After a succession of local and international singles with the new generation of U.K. artists (Loski, Nafe Smallz, Headie One, Deno), Lil Berete really started to cement his status as an internationally known artist. On Icebreaker 2, Lil Berete demonstrates through his distinctive voice, dynamic flow and measured duality of confidence and vulnerability in his rhymes, that he is poised to become Toronto’s next big rap superstar. "This tape is where I am now and how I’m feeling. Icebreaker 1 was mainly an introduction to my city. Now Icebreaker 2 will introduce me to the audiences south of the border. I want to continue the Icebreaker series for my fans to continue the journey with me. I'm really just getting started.”
Check ‘What’s Up Now’ here
Outa Hungry, by way of Australia and Canada, Bee Gees loving Peter Foldy’s known for his catchy pop melodies, and clever songwriting. Foldy has enjoyed musical success on major labels such as Capitol/EMI and Quality Records in Canada as well as Polydor and RCA in the US.
In 2019, following the warm reception for his 10 track CD, “Nine Lives,” the two-time Juno Award nominee released the appropriately titled, “Toxic World,” a song that climbed charts on numerous radio stations across Canada and continues to perform well on Spotify.
After taking a musical pause in 2020 to wait out the pandemic, Peter is back with a brand-new pop single called, “Friend-Zone,” a track that is a solid fit for today’s contemporary sound and a decent descriptive of the emotional Bermuda Triangle that is the ‘friend zone.’
Written by Foldy and co-produced with Miklos Malek, a producer/programmer who has worked with artists such as Ariana Grande, Jennifer Lopez and Aloe Blacc, “Friend-Zone” was recorded in Los Angeles and is released by Bronte Records.
Acclaimed songwriter Justin Rutledge releases his 9th studio album Islands (via Outside Music) - a retrospective album where Rutledge not only revisits songs but moreover the process that brought them to life. The new album is a glance back on a life that has been shaped by being a songwriter, an artist, a performer, and now a husband and a father.
These songs have been given a new life that will be welcome to Rutledge’s long-time fans, and a compelling introduction to those who may be new to his remarkable songbook.
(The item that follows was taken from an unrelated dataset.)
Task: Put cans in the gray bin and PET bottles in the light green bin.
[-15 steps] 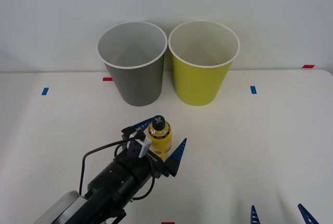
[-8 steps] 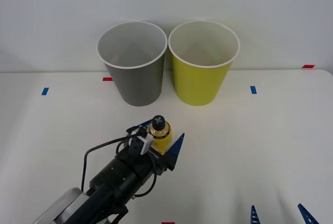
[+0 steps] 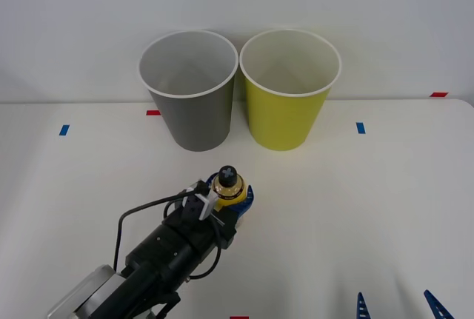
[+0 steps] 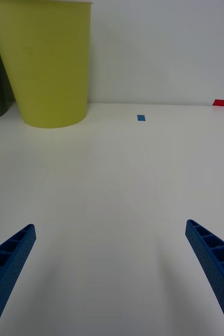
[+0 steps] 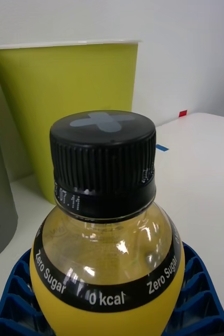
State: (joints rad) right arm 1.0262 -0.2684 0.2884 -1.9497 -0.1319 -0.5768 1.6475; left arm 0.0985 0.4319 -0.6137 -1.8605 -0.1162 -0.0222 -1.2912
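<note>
- Right gripper (image 3: pixel 396 306) idling at the near edge of the white table (image 3: pixel 385 200), blue fingers (image 4: pixel 9 262) spread wide, gripping nothing.
- Left gripper (image 3: pixel 226 199) closing snugly around the PET bottle (image 3: pixel 227 188), ribbed blue fingers (image 5: pixel 17 294) pressing both sides of the yellow wrap; bottle standing upright on the table, black cap up.
- Farther back, standing side by side: gray bin (image 3: pixel 189 89) on the left, light green bin (image 3: pixel 289 88) on the right.

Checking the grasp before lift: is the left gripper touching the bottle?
Touching: the left wrist view shows the left gripper pressed against both sides of the bottle.
</note>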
The album also includes a haunting new cover of The Tragically Hip's "Nautical Disaster" and his sing-along finale "Jellybean" - recorded for the first time. Further details about the album can be found here: https://ffm.bio/justinrutledge.
From bartending in a London pub which inspired songs that comprised his acclaimed debut No Never Alone, to settling down and starting a family on his album Passages. “I look back and view past albums as bookmarks in my life—each composed of a span of 2 or 3 years—I was a different person at the release of each album, Recording Islands required a stroll down memory lane, for better or worse, and shaking hands with the people I used to be.”
Faves around here include Come Summertime, This Is War, Out Of The Woods and Alberta Breeze.
Support the music. Wherever you find it. Support your local foodbank.